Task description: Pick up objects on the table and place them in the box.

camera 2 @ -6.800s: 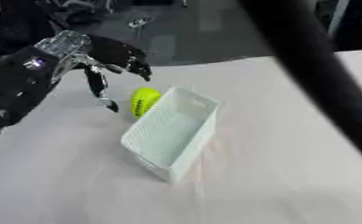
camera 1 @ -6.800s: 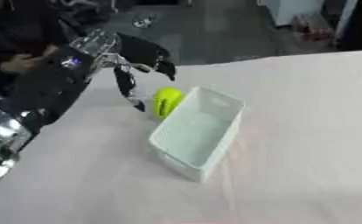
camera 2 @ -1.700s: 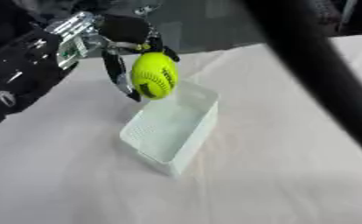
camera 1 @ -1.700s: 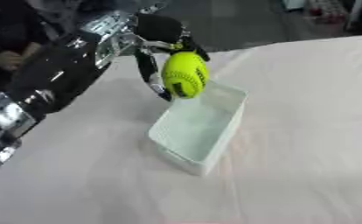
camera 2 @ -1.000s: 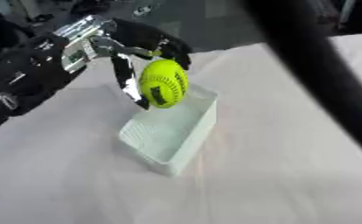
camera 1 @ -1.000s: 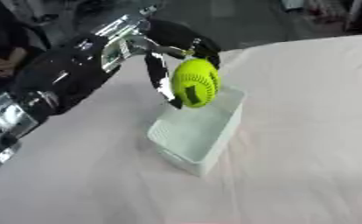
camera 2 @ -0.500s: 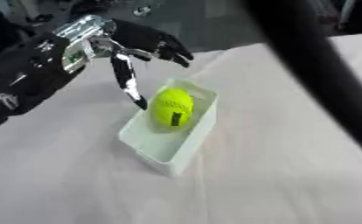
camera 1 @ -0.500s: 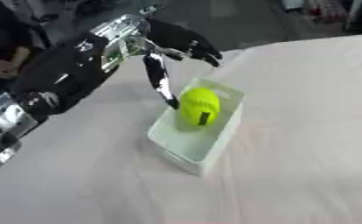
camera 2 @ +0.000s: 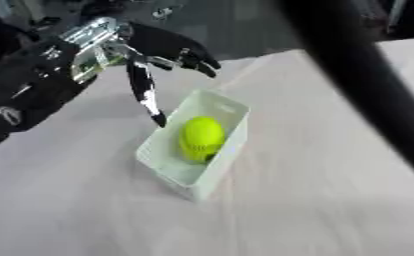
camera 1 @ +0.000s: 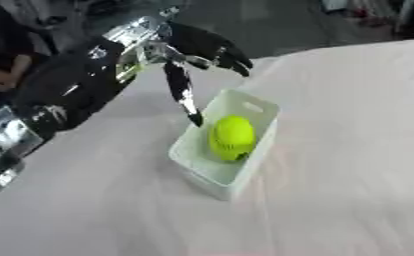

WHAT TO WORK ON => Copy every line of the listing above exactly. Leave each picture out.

FINISHED EXERCISE =>
Task description: Pick up objects on the table and place them in the box.

camera 2 @ -6.800s: 
camera 1 @ -6.800s: 
camera 2 @ -1.700s: 
camera 1 @ -1.700s: 
camera 2 @ -1.000s: 
camera 1 @ -1.000s: 
camera 2 @ -0.500s: 
camera 1 @ -0.500s: 
camera 2 @ +0.000s: 
camera 1 @ +0.000s: 

Nothing else is needed to complete the exercise.